The CPAP hose is quite lightweight but seems to be made of a delicate plastic film. It’ll be fine to use in my wood shop, but if I were crawling around underneath a house or something I’d probably replace this with a harder plastic vacuum hose.
Bill of materials
Disclaimer: I threw this together for my comfort as a hobbyist woodworker. If you are working with actually dangerous shit, just pay 3M $2k for the proper setup (or have your employer do so, as OSHA requires). Use your judgment here, and definitely don’t sue me because you got hurt following an Internet rando’s blog post about assembling junk from AliExpress with plastic noodles from a 3D printer, because then my lawyer will point to this paragraph and you will look like a dumb dumb.
| Item | Price/link | Notes |
|---|---|---|
| Versaflo helmet | ||
| ∟ M-206 | €194 or $297 | Cheapest helmet, doesn’t officially support earmuffs |
| ∟ M-307 | €335 or $460 | Looks cooler, officially supports Peltor earmuffs, certified hardhat |
| Earmuffs | Peltor line overview PDF with frequency responses | |
| ∟ Peltor X3 | €23 or $33 | 28 dB NRR, yellow, 250g, needs adapter for Versaflo |
| ∟ Peltor X5 | $40 | 31 dB NRR, black, 350g, needs adapter for Versaflo |
| ∟ M-985 | $75 | 24 db NRR, orange, official Versaflo muffs |
| Inhalation Port Gasket | $5 for 10 pieces | seals adapter to filter |
| NBR O-ring, OD 70mm, CS 4mm | $2 for 4 pieces | seals adapter to fan |
| CPAP hose | $5 | feels delicate, you may want a harder plastic tube |
| Delta BFB1012H 12V 1.2A blower fan | $16 | four wire connector (power / ground / PWM input / tachometer output) |
| 4-pin PWM fan speed controller | $10 | ensure USBC with PD / QC for better power efficiency over a 5V boost |
| Spectrum PCTG filament, clear | €26/kg | I’m sure PLA or PETG would work fine too |
| 2 M3x45 button head machine screws, 2 M3 nuts | $10 assortment | screws for blower unit |
| 2 M3x16 coarse/wood screws | $12 assortment | screws to connect Peltor to helmet |
| 2 M6x16 button head machine screws, 2 M6 nuts | $8 assortment | screws and embedded nut to hold Peltor to adapter plate |
3D printing
I printed all of the parts from PCTG filament using a 0.6mm nozzle on a Bambu Labs P1S printer with the following settings:
- 0.3mm layer height
- 2 walls with 150% line width, which maximizes the “squish” and thus layer adhesion
- 15% adaptive cubic infill
- 250°C filament temperature
- 80°C build plate temperature (textured PEI plate)

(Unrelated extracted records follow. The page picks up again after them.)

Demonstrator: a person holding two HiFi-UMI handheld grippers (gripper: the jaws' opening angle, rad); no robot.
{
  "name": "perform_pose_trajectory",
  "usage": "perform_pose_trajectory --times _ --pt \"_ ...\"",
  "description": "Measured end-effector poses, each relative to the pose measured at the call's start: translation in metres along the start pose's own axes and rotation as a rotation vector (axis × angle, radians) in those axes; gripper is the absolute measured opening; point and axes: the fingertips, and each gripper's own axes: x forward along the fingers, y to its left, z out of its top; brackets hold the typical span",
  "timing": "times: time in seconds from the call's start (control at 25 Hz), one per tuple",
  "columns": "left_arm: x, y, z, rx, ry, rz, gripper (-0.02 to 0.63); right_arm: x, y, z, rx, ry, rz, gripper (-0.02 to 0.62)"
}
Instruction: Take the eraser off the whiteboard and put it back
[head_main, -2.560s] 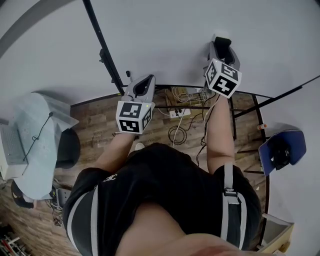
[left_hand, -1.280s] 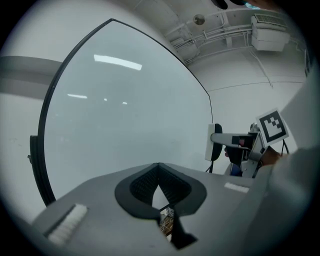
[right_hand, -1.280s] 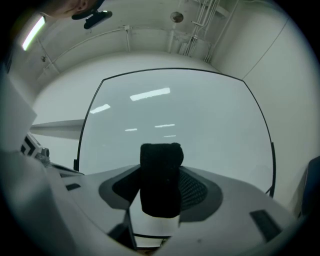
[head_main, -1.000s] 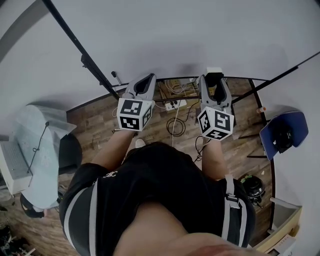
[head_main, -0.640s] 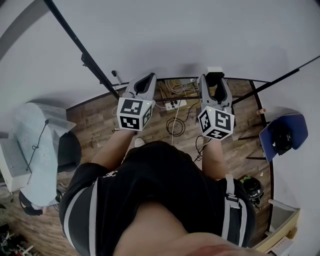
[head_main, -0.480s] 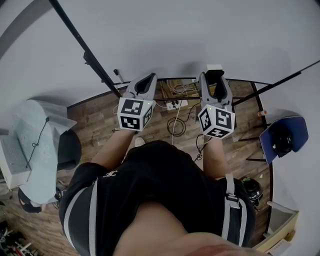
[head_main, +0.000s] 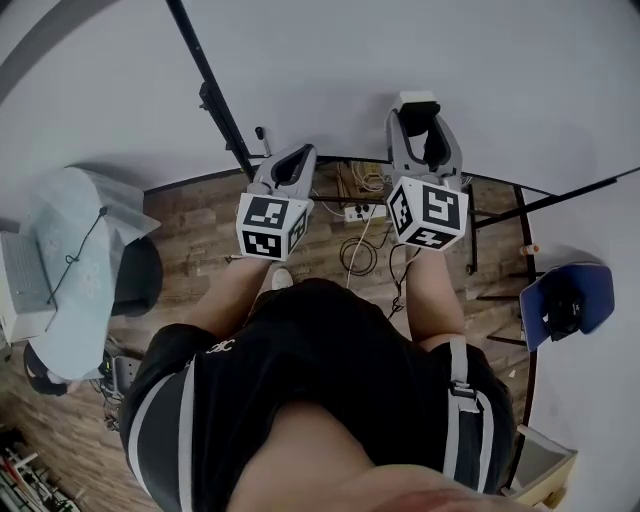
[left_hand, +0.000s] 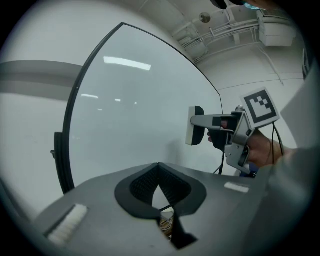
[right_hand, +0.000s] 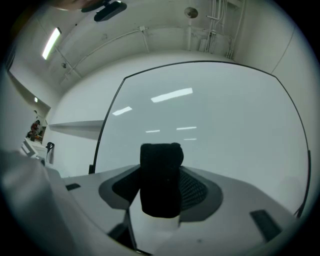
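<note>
The whiteboard (head_main: 420, 50) fills the top of the head view, with its black frame bar (head_main: 213, 100) slanting down at the left. My right gripper (head_main: 419, 112) is shut on the eraser (head_main: 416, 99), a white block with a black felt face (right_hand: 160, 172). In the left gripper view the eraser (left_hand: 194, 125) hangs just short of the board's surface (left_hand: 135, 110), felt side away from it. My left gripper (head_main: 287, 168) is lower and to the left, its jaws shut with nothing between them, tips meeting (left_hand: 159, 166).
Below the board is a wooden floor with a power strip (head_main: 356, 212) and loose cables. A blue chair (head_main: 563, 302) stands at the right. A grey-covered desk and a black chair (head_main: 95, 265) stand at the left. Black stand legs (head_main: 560, 195) run out at the right.
My right gripper has carried the eraser up and forward, closer to the whiteboard. The left gripper has shifted a little. Both grips are unchanged.
</note>
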Motion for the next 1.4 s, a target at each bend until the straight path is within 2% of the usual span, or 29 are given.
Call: perform_pose_trajectory --times 0.28,0.52,0.68,0.8,0.92,1.2,1.4 --pt "-0.024 0.030 -0.002 -0.015 -0.012 0.066 0.009 0.042 0.031 0.019 0.032 0.004 0.028 0.232" --pt "-0.041 0.048 -0.004 -0.022 -0.019 0.101 0.009 0.068 0.060 0.015 0.062 0.041 0.049 0.232" --pt "-0.050 0.059 -0.009 -0.025 -0.011 0.121 0.009 0.081 0.063 0.003 0.054 0.083 -0.016 0.232" --pt "-0.055 0.067 -0.011 -0.030 -0.007 0.134 0.009 0.088 0.061 -0.003 0.018 0.110 -0.098 0.232" --pt "-0.056 0.074 -0.013 -0.035 0.000 0.142 0.009 0.092 0.064 -0.005 -0.020 0.111 -0.139 0.232" --pt "-0.054 0.072 -0.013 -0.029 -0.005 0.128 0.009 0.095 0.065 -0.004 0.037 0.132 -0.161 0.232" --pt "-0.057 0.074 -0.008 -0.024 -0.025 0.130 0.009 0.094 0.066 -0.004 0.073 0.108 -0.134 0.286"
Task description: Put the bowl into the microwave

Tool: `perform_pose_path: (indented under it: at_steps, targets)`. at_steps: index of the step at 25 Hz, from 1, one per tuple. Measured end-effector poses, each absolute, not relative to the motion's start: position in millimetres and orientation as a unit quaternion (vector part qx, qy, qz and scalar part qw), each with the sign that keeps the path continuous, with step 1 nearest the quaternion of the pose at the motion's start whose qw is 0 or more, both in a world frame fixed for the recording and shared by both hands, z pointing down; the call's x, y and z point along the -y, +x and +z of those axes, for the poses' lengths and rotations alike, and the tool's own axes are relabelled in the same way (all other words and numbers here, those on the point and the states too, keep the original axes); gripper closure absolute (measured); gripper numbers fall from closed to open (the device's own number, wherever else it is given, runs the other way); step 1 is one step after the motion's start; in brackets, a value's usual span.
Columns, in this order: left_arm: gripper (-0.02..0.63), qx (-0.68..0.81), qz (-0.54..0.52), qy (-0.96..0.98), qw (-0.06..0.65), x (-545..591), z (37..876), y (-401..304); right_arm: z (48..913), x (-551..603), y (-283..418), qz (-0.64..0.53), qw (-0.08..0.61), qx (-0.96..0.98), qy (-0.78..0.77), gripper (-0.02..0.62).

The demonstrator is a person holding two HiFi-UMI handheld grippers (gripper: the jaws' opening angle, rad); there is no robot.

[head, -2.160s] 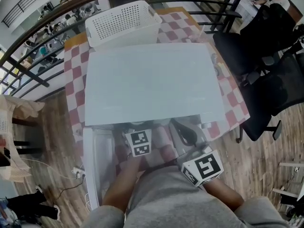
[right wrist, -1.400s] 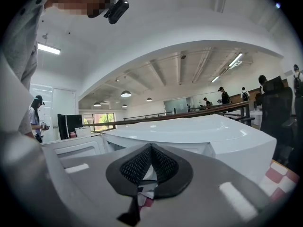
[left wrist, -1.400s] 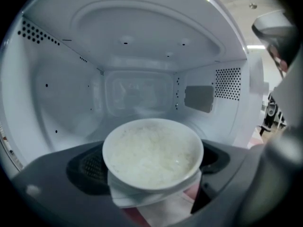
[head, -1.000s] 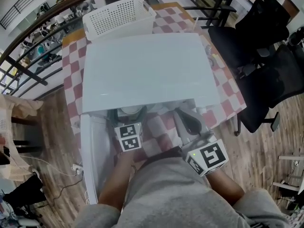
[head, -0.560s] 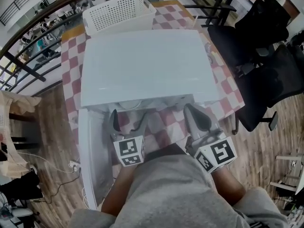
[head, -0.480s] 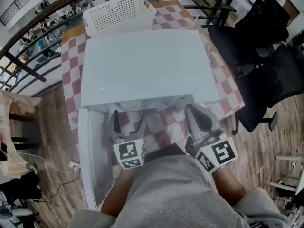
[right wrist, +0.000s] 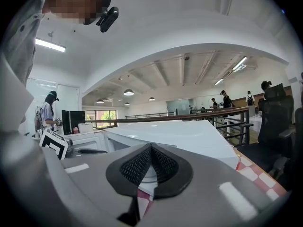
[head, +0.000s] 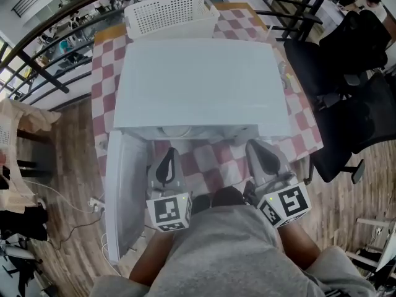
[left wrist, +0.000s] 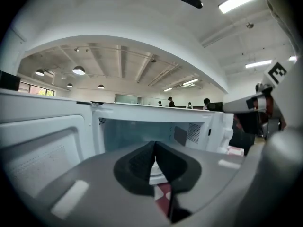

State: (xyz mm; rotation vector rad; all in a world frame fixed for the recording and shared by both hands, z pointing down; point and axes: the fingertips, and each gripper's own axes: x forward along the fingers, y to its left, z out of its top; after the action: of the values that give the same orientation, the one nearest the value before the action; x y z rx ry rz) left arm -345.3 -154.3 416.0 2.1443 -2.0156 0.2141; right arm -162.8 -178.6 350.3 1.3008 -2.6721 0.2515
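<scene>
From above, the white microwave (head: 198, 85) stands on a red-checked table, its door (head: 124, 190) swung open to the left. The white bowl (head: 179, 130) sits inside the cavity; only its front rim shows under the top's edge. My left gripper (head: 167, 159) is in front of the opening, clear of the bowl, jaws shut and empty. In the left gripper view the shut left gripper (left wrist: 155, 157) faces the open cavity (left wrist: 151, 126). My right gripper (head: 261, 156) hangs shut and empty before the microwave's right front; the right gripper view shows that gripper (right wrist: 150, 159) shut.
A white perforated basket (head: 170, 11) stands behind the microwave. Black office chairs (head: 352, 104) crowd the table's right side. A dark railing (head: 55, 36) runs behind the table. The open door blocks the left front, and wooden floor lies beyond it.
The left gripper drew back from the microwave's mouth, leaving the bowl inside, and its jaws went from wide open to shut. The right gripper stayed shut and shifted slightly back.
</scene>
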Motion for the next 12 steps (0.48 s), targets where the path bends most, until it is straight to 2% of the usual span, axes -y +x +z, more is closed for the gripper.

- 16 mm^3/s max volumetric speed
This was my first time printing PCTG and I found it worked great — no failures and much less stringing compared to PETG. Nothing here is really under serious stress, so I’m sure printing with PLA (especially a more flexible “tough PLA”) would also be fine.
No supports are required when printing in this orientation:
The parts took about 2.5 hours to print and consumed 140g of filament, for a total material cost of $4.
The files are:
They are also available on Printables.
Other resources / prior art
This Australian metalworker has several nice YouTube videos comparing the Versaflo with alternatives like a $150 Chinese PAPR and the Trend Airshield.
Gerard Hughes does comprehensive testing comparing PAPRs, including airpods call audio while wearing the helmets!
I ran across a few similar DIY battery-powered fan + filter projects (They were quite fashionable in 2020 for some reason). Most seem to be powered via drill batteries, though I feel like using a USB-C power bank is both cheaper and safer (as some power tool brands have all the protection circuitry in the tools rather than the battery packs).